Poor Zoey.......... when it rains it pours!!
Eat Baby!! Your giving Mom grey hairs!!


----------



## Reese and Miley (Jun 24, 2010)

If its her throat being sore, maybe she would eat something like THK or even that Beechnut baby food, it would be easier going down even than chicken if her throat is hurting.


----------



## cprcheetah (May 4, 2009)

Well after 48 hours I FINALLY got her to eat by liquifying her food into a soup and then warming it up using hot water. She didn't eat a full meal but I'll take what I can get. Grandpa is going to check her when he gets here in a few hours. I do think her throat/eosophagus is bugging her every time she gets a drink no matter how little she chokes/coughs/gags on it.


----------



## flippedstars (Dec 16, 2009)

Awe hunnie, I am so sorry she is giving you trouble again  I hope she feels better today and I'm glad she ate a little.


----------



## QUIGLEY'S MOM (Jan 12, 2010)

Zoey you are worrying us. ou need to eat!

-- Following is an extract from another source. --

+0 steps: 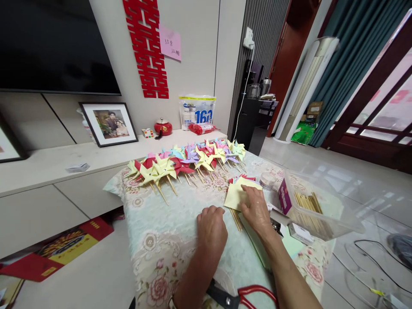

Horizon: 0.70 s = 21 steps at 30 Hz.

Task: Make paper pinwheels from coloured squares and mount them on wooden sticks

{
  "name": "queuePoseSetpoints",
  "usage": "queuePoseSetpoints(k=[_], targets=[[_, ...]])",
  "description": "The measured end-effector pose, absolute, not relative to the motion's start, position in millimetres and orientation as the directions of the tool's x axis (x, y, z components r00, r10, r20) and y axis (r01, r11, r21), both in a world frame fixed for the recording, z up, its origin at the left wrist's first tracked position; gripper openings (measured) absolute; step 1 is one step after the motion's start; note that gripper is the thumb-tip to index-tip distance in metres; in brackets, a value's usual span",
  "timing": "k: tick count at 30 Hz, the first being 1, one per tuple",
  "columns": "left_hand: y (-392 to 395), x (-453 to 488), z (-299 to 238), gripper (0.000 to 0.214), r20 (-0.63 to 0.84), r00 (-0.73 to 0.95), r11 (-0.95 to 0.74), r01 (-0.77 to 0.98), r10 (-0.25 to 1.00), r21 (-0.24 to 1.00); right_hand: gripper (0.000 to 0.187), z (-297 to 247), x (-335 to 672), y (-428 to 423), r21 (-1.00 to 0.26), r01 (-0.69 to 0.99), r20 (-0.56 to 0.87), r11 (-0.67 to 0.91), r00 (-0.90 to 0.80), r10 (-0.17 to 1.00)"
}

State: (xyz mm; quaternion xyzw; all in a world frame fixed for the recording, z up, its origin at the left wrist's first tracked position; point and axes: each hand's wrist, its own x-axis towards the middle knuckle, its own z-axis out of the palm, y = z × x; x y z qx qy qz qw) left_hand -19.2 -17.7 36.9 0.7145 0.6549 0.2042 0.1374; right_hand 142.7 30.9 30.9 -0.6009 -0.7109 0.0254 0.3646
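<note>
My left hand (211,229) is curled into a fist and rests on the flowered tablecloth (180,223); what it holds, if anything, is hidden. My right hand (255,211) lies on a pale yellow paper sheet (236,196), its thumb and fingers apart. Red and purple paper edges show behind that sheet, and a few thin wooden sticks (236,221) lie below it. Several finished paper pinwheels (163,166) on sticks lie in a row across the far side of the table. Red-handled scissors (257,289) lie near my left forearm.
At the right stands a clear plastic box (341,221) with wooden sticks (309,204). A round clear container (268,180), a small white box (301,233) and green paper (289,244) lie near my right arm. A long cabinet (96,161) borders the table's far left.
</note>
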Motion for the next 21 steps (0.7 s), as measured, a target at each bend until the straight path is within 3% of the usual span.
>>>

Poor sweetie. Hope Grandpa has some good answers.


----------



## foggy (Oct 12, 2009)

Oh no, poor Zoey. I am glad she did eat a little, but I know how worried you must still be. Keep us posted on what your Dad says. I hope things improve soon. x


----------



## 17428 (Jul 10, 2009)

So glad to hear little sistergirl Zoey is doing better and eating!!
We have some very smart and loving chi people here!!
You are all such a blessing to me!!


----------



## woodard2009 (Aug 4, 2010)

cprcheetah said:


> Well after 48 hours I FINALLY got her to eat by liquifying her food into a soup and then warming it up using hot water. She didn't eat a full meal but I'll take what I can get. Grandpa is going to check her when he gets here in a few hours. I do think her throat/eosophagus is bugging her every time she gets a drink no matter how little she chokes/coughs/gags on it.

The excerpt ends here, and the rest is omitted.